Resuller Resulü Efendimiz her kulun kendi cinsini, yâni benzerini bulacağını buyurmuşlar: “Ruhlar, bölüklere ayrılan askerler gibidir. Ruhlar âleminde birbirleriyle tanışmış olanlar, dünyada da yekdiğeriyle uyuşurlar...”

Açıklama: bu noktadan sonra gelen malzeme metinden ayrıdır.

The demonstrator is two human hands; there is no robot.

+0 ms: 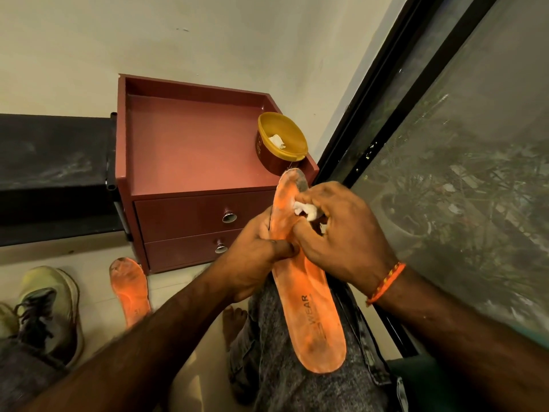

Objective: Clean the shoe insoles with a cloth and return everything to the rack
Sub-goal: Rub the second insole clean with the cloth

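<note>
A dirty orange insole (pixel 312 310) rests lengthwise on my right thigh, toe end pointing away. My left hand (pixel 255 257) grips its left edge near the middle, thumb pressed on the top face. My right hand (pixel 341 230) holds a small white cloth (pixel 306 209) pressed against the insole's upper part, near the grey, soiled toe. A second orange insole (pixel 130 289) lies flat on the floor to the left. A light sneaker with dark laces (pixel 47 310) stands on the floor at the far left.
A maroon two-drawer cabinet (pixel 190 209) stands ahead against the wall; on its top sits a yellow-rimmed tub (pixel 282 144) with a white scrap inside. A black rack shelf (pixel 53 162) is at left. A dark-framed window (pixel 445 144) runs along the right.
</note>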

“İKİ BENZER ARASINDA BİR CÂZİBE VARDIR”

İmam Gazâlî, “İhyâu Ulûmid-dîn” (cilt:2) kitabında meşrep ve mâna bakımından birbirine benzer iki insan arasında bir câzibe vardır diyor ve benzerini bulmak için yola çıkanları şu hikmetli sözüyle uyarıyor: “Bir şey 'e benzeyen tab'an ona meyleder. Bâtınî benzerliklerin hem gizli, hem de beşer idrakinin kavrayamayacağı ince tarafları vardır. Ağaçlar birbirine uymadığı gibi, insanlar da ayrı ayrıdır. Birbirine benzemezler.”

Bu hikmetli sözün devamı, modern insan bilimi ve psikolojinin ulaşamayacağı derinliktedir. İnsanların yalnızca dost olmayı değil, insanlığını kaybettiği modern zamanlarda kendi benzerini arayanlar Gazâlî’nin sözü üstüne çok düşünmelidir:

Bir mecliste yüz münafık ve bir mümin bulunsa, o meclise sonradan gelen mümin müminin yanına; bir mecliste yüz mümin ve bir münafık bulunsa, oraya gelen münafık münafıkın yanına oturur.(.a.g.e.)

KENDİNİZ NEYSE BENZERİNİZ DE ODUR

Hülâsa, kendiniz neyse benzeriniz de odur. Benzeri, yâni dostu olmadan hayat sürenler yaşadığını sanan ahmaklardır. Gönlünüz, fikriniz ve meşrebiniz üzere yaşamak istiyorsanız benzerinizi bulun önce.